I squeezed my wife's hand. "You remember the sly look you gave me when you asked if I wanted the misspelled words corrected or print it the way I had written it?" A flicker of a smile danced across her beautiful face replacing the pain that had been etched on her face.
"I think you captured my heart that day. If not then, when I wore you down and you finally agreed to go out with me. Remember the first time I told you I loved you? The way you scoffed at me saying we had only known each other two months. Then I told you about the accident that had taken away Beth, my first love, and how it had devastated me. In you, God had given me a second chance at happiness." A single tear crept slowly down her cheek.

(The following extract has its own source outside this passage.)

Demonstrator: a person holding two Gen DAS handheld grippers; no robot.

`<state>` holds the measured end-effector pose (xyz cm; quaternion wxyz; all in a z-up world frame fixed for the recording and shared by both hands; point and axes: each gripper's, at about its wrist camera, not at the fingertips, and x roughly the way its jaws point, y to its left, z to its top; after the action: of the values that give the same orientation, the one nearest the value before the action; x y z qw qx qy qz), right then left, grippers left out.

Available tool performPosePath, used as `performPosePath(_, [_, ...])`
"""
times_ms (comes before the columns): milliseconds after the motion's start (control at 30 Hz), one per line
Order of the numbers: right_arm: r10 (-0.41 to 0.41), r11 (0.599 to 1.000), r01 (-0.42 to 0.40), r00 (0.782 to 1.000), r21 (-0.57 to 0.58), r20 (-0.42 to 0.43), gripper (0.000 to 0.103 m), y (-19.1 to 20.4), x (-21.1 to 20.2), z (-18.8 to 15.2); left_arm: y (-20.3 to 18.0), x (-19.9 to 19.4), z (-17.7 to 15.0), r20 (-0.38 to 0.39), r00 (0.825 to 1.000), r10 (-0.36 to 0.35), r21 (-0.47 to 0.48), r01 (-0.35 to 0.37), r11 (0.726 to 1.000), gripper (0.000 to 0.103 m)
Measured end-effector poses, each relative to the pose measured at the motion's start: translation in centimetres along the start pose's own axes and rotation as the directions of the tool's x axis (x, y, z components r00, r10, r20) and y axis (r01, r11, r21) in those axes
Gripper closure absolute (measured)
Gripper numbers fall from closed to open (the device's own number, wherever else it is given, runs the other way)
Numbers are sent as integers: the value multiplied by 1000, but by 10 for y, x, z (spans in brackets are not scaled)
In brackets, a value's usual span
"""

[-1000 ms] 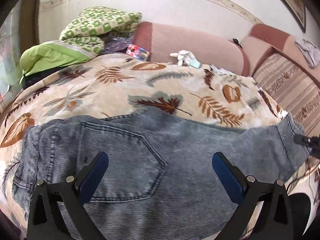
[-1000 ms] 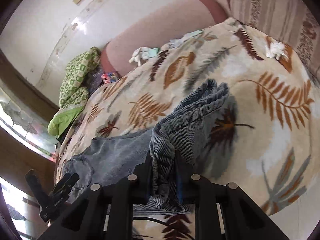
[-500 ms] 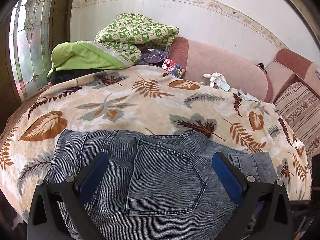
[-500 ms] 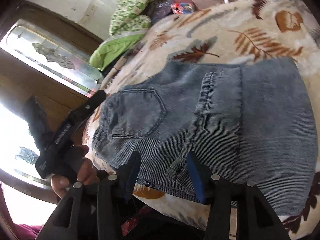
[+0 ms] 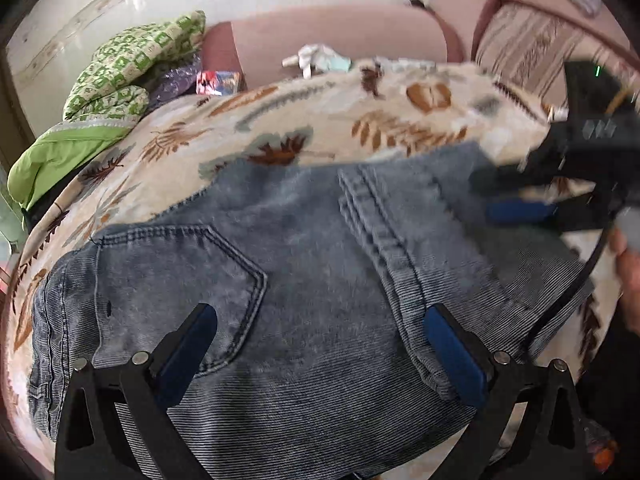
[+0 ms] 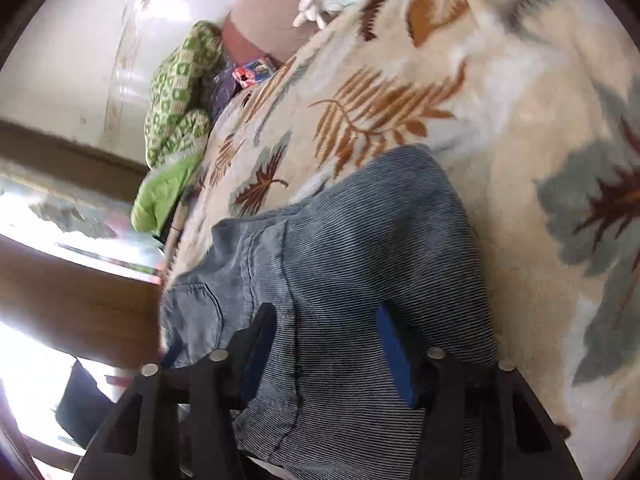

Laura tried to speak but instead coughed and gasped for air. I hit the call button. The nurse appeared in less than a minute. She slipped a clear mask over Laura's nose and mouth. With the twist of a knob she started an oxygen flow.
"Does that help?"
Laura nodded. I mouthed thank you. She turned off the overhead lights on her way out.
"Now where was I? Oh, I remember. That's when you used your feminine charms to get me to propose to you."
Her eyes were glued to mine as I took her down memory lane. "On our wedding night, I thought I was the odd one not having been with anyone in over four years. When you told me it had been over ten years for you, I was now the nervous one." Laura lightly patted my hand, sucking in a gulp of air.
"Yeah, I know it was stupid of me to worry, but I didn't want to disappoint you." I got up from my chair and moved to the head of her bed. "I was so in love with you, we could have done nothing, and I still would have been the happiest man alive just holding you in my arms."
When she began to cough, I pushed the call button again. The nurse came in and increased the flow of oxygen before giving her a shot of something.
"I'm afraid it won't be long now."
I felt my eyes well up and my throat start to close. The nurse touched my shoulder on her way out. She wouldn't be coming back again while Laura was alive.